Problem to solve> The answer must consist of the entire listing, repeated exactly.

Data extract>
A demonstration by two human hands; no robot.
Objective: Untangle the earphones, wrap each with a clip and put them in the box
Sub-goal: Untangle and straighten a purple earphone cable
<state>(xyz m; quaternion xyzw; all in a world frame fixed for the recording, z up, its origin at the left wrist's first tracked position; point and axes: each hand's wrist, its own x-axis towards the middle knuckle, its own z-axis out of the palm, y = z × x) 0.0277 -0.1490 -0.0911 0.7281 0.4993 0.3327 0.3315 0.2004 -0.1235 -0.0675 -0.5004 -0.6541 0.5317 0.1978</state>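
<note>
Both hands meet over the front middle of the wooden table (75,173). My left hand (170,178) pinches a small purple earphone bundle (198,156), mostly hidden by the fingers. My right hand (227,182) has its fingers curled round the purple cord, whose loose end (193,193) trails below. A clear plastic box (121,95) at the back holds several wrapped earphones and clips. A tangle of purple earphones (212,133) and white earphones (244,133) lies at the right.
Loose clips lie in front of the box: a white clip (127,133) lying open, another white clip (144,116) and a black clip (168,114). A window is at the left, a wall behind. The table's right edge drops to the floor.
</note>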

Answer space>
A demonstration by two human hands; no robot.
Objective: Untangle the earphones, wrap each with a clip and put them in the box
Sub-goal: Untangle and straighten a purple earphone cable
<state>(xyz m; quaternion xyzw; all in a world frame fixed for the recording, z up, its origin at the left wrist's first tracked position; point and axes: each hand's wrist, its own x-axis towards the middle knuckle, its own z-axis out of the palm, y = z × x) 0.0277 -0.1490 -0.0911 0.7281 0.4993 0.3327 0.3315 0.2004 -0.1235 -0.0675 -0.5004 -0.6541 0.5317 0.1978</state>
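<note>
Both hands meet over the front middle of the wooden table (75,173). My left hand (170,178) pinches a small purple earphone bundle (198,156), mostly hidden by the fingers. My right hand (227,182) has its fingers curled round the purple cord, whose loose end (193,193) trails below. A clear plastic box (121,95) at the back holds several wrapped earphones and clips. A tangle of purple earphones (212,133) and white earphones (244,133) lies at the right.
Loose clips lie in front of the box: a white clip (127,133) lying open, another white clip (144,116) and a black clip (168,114). A window is at the left, a wall behind. The table's right edge drops to the floor.
</note>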

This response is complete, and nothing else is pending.